A pattern of prosecutorial misconduct
A column in the New York Times explores a pattern of misconduct from a New York City prosecutor’s office, and the pattern doesn’t end with conviction. Prosecutors in the borough of Queens, Jim Dwyer writes, are reluctant to admit their misconduct and they rarely punish their own. In 80 Queens cases overturned by appeals courts between 1989 and 2003 for prosecutorial misconduct, senior officials took no disciplinary action.
Last week New York City settled a wrongful conviction lawsuit filed by a defendant, Shih-Wei Su, for $3.5 million – one of the biggest payments the state has ever made to a wrongfully convicted person. Su served nearly 13 years in prison for an attempted murder he has always said he didn’t commit. He was freed after his lawyers proved that prosecutors lied about a deal they made with a witness who testified against him.

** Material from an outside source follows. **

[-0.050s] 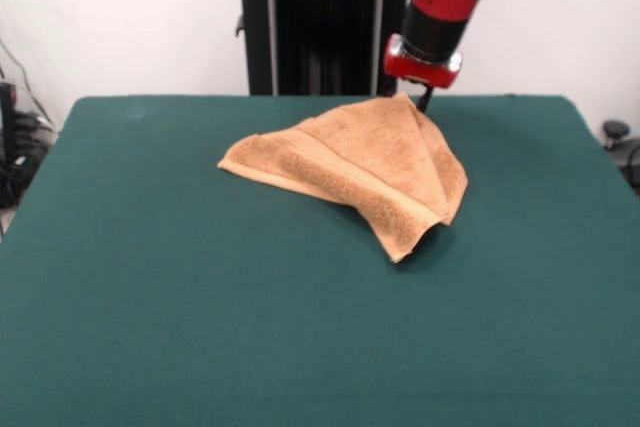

A prosecutor admitted in an investigation that she had been “naïve, inexperienced and, possibly, stupid” in allowing a witness to lie on the stand. She received a written admonition.
Mr. Su was outraged. “Is 13 years worth of my life worth only an admonition?” he wrote to the committee. “Even jaywalking can get prison time. So can stealing a loaf of bread.
“With all due respect, the message that this committee is sending out is loud and clear: Don’t worry about using false evidence; you will only get an admonition if you are stupid enough to admit it.”